Freedom of Expression & Political Rights


  • Freedom of expression is conditioned on the presence of Lebanese security forces and the Syrian army, who control exits and entrances of most camps.  Many Palestinians have been arrested and transferred to either prisons in Lebanon or Syria.


  • For fear of reprisals, Palestinians are afraid to express their opinions, not only due to the controls of Syrian and Lebanese security, but also due to the different rivaling political factions within the same camps.[29]


  • Palestinian refugees have no political rights. An estimated 17 Palestinian factions operate in Lebanon, generally organized around prominent individuals. Most Palestinians live in refugee camps controlled by one or more factions. The leaders of the refugees are not elected, nor are there any democratically organized institutions in the camps.[30]


  • Palestinian refugees were subject to arrest, detention, and harassment by state security forces, Syrian forces, and rival Palestinians. For example, Palestinian refugees living in camps are not allowed to bring in construction material to repair damaged houses. Lebanese security services use this as leverage to recruit informers and buy their allegiance.[31]


  • Palestinian groups in refugee camps maintain a separate, arbitrary system of justice for other Palestinians.

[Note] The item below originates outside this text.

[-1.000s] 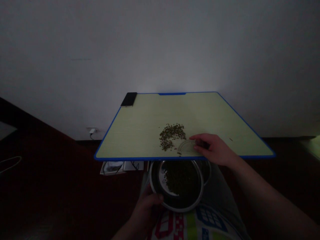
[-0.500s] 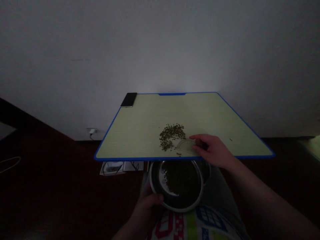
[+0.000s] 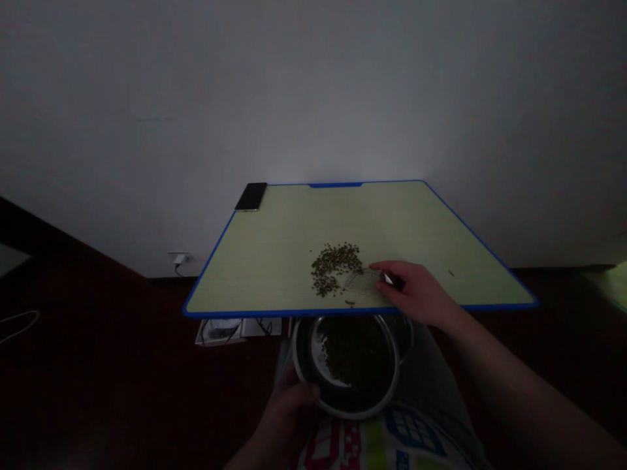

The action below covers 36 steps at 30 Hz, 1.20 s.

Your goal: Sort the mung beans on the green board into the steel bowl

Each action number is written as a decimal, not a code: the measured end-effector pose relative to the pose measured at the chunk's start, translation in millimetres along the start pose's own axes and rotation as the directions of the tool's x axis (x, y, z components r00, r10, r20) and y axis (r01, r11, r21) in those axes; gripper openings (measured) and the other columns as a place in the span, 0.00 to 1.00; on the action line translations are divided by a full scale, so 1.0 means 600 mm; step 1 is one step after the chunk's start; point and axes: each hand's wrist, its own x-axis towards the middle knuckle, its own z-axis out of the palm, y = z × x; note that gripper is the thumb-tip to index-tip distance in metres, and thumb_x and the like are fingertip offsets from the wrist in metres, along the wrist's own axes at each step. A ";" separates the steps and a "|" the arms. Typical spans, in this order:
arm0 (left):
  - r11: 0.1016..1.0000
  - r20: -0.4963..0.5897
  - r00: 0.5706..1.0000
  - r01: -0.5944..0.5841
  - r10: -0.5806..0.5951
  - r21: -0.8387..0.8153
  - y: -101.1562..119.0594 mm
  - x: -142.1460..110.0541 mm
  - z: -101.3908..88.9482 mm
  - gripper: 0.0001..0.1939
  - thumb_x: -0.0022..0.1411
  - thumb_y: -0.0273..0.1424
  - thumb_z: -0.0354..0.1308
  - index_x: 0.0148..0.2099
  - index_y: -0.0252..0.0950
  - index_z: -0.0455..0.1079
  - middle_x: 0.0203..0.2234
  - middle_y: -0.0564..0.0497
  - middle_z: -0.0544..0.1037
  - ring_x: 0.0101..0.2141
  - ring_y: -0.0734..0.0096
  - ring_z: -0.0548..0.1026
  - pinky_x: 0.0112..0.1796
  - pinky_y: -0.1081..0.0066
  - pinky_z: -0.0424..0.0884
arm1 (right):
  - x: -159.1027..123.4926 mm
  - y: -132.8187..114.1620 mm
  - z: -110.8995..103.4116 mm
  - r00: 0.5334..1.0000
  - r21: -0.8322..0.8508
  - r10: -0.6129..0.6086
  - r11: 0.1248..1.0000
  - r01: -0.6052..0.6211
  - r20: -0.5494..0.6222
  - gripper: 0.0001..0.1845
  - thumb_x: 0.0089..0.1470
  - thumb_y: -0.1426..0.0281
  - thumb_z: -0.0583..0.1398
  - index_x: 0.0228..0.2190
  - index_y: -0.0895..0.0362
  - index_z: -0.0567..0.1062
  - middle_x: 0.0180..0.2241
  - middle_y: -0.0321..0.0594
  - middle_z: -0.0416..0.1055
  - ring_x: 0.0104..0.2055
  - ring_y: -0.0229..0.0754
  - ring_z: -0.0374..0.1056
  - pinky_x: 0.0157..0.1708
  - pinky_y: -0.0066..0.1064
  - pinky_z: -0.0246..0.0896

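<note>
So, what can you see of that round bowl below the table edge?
The bowl looks like shiny metal, round-rimmed, open side up. It is over the lap, below the table's near edge, which seems to hide its far side. The left hand grips its near-left side, thumb at the rim. Small dark pieces inside lie mostly right; bare metal shines at left.

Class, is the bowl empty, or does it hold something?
Holding something: dark bits lie in the bowl, beside a bare, shiny patch. The left hand grips its rim.
</note>
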 end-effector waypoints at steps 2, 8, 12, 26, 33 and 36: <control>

Members of the various Palestinian groups that control the camps tortured and detained their Palestinian rivals.[32]


  • In the Palestinian camp of Ayn al Hilweh assassination of opponents is more common than their arrest.[33]

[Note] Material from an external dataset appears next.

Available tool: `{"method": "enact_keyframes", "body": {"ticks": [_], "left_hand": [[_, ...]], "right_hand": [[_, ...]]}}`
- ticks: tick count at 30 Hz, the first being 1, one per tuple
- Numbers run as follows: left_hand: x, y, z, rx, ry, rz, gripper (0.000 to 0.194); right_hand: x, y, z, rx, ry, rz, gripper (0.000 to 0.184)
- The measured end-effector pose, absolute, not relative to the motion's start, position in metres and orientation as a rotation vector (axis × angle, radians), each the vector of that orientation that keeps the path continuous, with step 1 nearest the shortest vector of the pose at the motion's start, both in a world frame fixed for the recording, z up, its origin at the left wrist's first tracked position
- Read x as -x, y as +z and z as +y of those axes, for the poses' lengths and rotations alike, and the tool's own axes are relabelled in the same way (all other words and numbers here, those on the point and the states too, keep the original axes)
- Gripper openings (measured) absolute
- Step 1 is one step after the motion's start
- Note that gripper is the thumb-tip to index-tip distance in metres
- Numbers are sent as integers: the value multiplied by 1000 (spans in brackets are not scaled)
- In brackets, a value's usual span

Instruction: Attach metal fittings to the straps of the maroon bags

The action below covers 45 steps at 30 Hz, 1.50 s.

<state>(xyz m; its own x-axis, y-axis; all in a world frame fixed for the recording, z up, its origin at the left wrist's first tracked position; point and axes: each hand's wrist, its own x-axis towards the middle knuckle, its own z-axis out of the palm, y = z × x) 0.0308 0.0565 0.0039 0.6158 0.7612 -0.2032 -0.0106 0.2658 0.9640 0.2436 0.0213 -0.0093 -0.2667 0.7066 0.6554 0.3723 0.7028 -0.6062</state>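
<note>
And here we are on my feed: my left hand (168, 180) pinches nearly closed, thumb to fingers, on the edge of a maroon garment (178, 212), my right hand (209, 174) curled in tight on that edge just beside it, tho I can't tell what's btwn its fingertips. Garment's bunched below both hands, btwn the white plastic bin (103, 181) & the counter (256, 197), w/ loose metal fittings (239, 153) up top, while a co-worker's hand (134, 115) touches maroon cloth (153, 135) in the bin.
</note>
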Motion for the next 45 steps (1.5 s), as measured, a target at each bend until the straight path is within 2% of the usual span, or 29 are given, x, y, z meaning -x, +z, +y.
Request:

  • Many armed political factions compete for control of the camps and factional fighting is a common feature of life in some of the camps.[34]


Freedom of Association


  • Under Lebanese law, all associations and NGOs must be registered by Lebanese Citizens, thus, Palestinians are not permitted to organize and form associations, unless through a Lebanese citizen.

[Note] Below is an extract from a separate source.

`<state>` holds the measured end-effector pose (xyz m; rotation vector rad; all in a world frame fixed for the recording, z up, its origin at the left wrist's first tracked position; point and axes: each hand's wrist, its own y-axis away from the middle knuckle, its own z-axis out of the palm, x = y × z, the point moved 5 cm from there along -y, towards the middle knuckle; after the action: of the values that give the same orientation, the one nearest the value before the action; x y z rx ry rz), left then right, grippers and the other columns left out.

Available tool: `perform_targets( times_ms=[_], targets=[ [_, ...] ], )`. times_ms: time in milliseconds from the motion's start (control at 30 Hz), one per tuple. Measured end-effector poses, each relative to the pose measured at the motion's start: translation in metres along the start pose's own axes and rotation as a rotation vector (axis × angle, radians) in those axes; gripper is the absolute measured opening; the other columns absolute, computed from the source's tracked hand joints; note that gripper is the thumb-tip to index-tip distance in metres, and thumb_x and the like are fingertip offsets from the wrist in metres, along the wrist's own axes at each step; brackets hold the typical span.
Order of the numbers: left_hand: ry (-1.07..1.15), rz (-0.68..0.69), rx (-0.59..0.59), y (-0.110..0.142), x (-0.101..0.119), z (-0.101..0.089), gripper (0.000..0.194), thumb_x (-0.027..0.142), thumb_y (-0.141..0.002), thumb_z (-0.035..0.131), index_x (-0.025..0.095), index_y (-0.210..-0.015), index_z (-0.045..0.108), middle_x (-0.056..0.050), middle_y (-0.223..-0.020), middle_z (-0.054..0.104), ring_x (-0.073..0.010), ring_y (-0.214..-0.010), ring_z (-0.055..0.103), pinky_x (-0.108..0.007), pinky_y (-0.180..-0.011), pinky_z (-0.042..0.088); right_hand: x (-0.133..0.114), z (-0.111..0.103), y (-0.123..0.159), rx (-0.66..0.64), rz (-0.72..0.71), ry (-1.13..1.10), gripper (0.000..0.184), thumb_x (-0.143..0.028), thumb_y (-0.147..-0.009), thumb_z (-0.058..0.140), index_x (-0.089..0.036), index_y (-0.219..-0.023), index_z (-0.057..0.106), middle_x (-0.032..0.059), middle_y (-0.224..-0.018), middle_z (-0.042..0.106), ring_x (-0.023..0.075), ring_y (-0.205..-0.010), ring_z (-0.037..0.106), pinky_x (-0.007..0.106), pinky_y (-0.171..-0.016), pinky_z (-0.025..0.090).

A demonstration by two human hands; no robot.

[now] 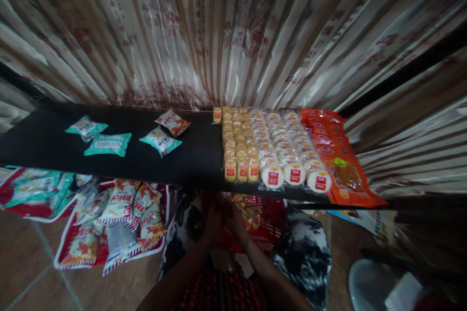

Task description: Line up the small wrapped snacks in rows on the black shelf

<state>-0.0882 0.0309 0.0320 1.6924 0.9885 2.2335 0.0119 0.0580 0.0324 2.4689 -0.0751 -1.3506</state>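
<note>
Both my hands are low in the middle, under the front edge of a black shelf (pixel 197 155). My left hand (pixel 212 217) and my right hand (pixel 234 218) are close together in shadow over a red bag (pixel 270 233) of snack packets. Their fingers are too dark to make out. On the shelf lie neat rows of yellow snack packs (pixel 237 148), round white cakes (pixel 288 155) and orange packets (pixel 335 160). Loose teal packets (pixel 108 144) and a red-and-white packet (pixel 172 122) lie on the shelf's left half.
Open red-and-white bags of packets (pixel 116 223) and teal packets (pixel 32 189) lie on the tiled floor at left. A striped curtain (pixel 226 33) hangs behind the shelf. A grey round object (pixel 372 282) sits at bottom right.
</note>
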Motion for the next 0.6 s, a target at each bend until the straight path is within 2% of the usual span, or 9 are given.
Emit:
perform_targets(
  times_ms=[133, 233, 433, 600],
  targets=[
    [0.018, 0.000, -0.006, 0.004, 0.005, -0.001, 0.056, 0.007, -0.064, 0.053, 0.018, -0.119, 0.058, -0.011, -0.128, 0.058, -0.0226, -0.117, 0.054, -0.035, -0.102, 0.040, 0.001, -0.004, 0.003, 0.013, -0.007, -0.029, 0.033, -0.024, -0.072, 0.053, -0.017, -0.102, 0.061, 0.0104, -0.102, 0.069, 0.0222, -0.094, 0.065, 0.032, -0.081, 0.052],
    [-0.002, 0.012, 0.024, 0.006, 0.008, -0.003, 0.057, 0.006, -0.062, 0.052, 0.017, -0.118, 0.059, -0.011, -0.127, 0.059, -0.0229, -0.118, 0.053, -0.035, -0.102, 0.040, -0.002, -0.009, 0.006, 0.040, -0.049, -0.078, 0.031, -0.030, -0.073, 0.053, -0.019, -0.100, 0.063, 0.0097, -0.104, 0.069, 0.0229, -0.096, 0.065, 0.034, -0.084, 0.051],
    [-0.016, 0.053, 0.025, 0.016, 0.019, -0.004, 0.052, 0.005, -0.064, 0.047, 0.013, -0.114, 0.059, -0.012, -0.124, 0.060, -0.0223, -0.116, 0.054, -0.033, -0.101, 0.041, -0.014, -0.019, 0.013, 0.100, -0.109, -0.165, 0.030, -0.040, -0.073, 0.053, -0.019, -0.089, 0.068, 0.0103, -0.095, 0.072, 0.0240, -0.089, 0.066, 0.038, -0.082, 0.052],
    [-0.043, 0.051, 0.021, 0.026, 0.031, -0.005, 0.050, 0.006, -0.067, 0.045, 0.013, -0.115, 0.057, -0.012, -0.123, 0.060, -0.0220, -0.112, 0.057, -0.032, -0.097, 0.043, -0.021, -0.025, 0.020, 0.068, -0.126, -0.301, 0.034, -0.041, -0.069, 0.055, -0.019, -0.091, 0.069, 0.0102, -0.097, 0.072, 0.0238, -0.090, 0.067, 0.037, -0.081, 0.053]
  ],
)
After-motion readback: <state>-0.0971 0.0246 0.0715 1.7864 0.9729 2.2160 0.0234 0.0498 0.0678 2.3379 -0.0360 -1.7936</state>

  • Where authorities discover that the associations are not Lebanese, they are forced to cease activities.[35]


Freedom of Movement


  • Those waiting to go in and out of the camps may be subject to identity checks by the Lebanese or Syrian army.


  • On 22nd September, 1995, the Lebanese authorities forbade Palestinians (mainly working in Gulf States) outside Lebanon to re-enter without a re-entry visa; at the same time their embassy would not issue any new travel documents, without pre-authorization of the Ministry of the Interior.  Because of these restrictions many Palestinians working in the Gulf States who were expelled by these countries after the Gulf War were unable to return to either country.  Many others did not want to risk leaving Lebanon, for fear of not being permitted re-entry to see their families.


  • In 1999 the Lebanese government cancelled the requirement for entry/exit visas.  However, as the majority of Palestinians were affected after the Gulf War, they were compelled to seek asylum elsewhere.


  • Palestinians are forbidden from living in the areas near the frontiers, where they can only go with prior authorization.[36]


  • Some of the Palestinian refugee camps in the south of Lebanon might easily be mistaken for military zones. The camps are isolated from the outside world by fences and are guarded by Lebanese soldiers that control and vet access to and exit from the camps.[37]


Right to Education


  • Although Palestinians are entitled to the same education as Lebanese, when Lebanese schools and universities enroll their students, they give priority to Lebanese candidates.  Moreover, private education is unaffordable to most Palestinians.  According to the Department of Palestinian Affairs, around 20% of the Palestinian refugees have had access to Lebanese education. [38]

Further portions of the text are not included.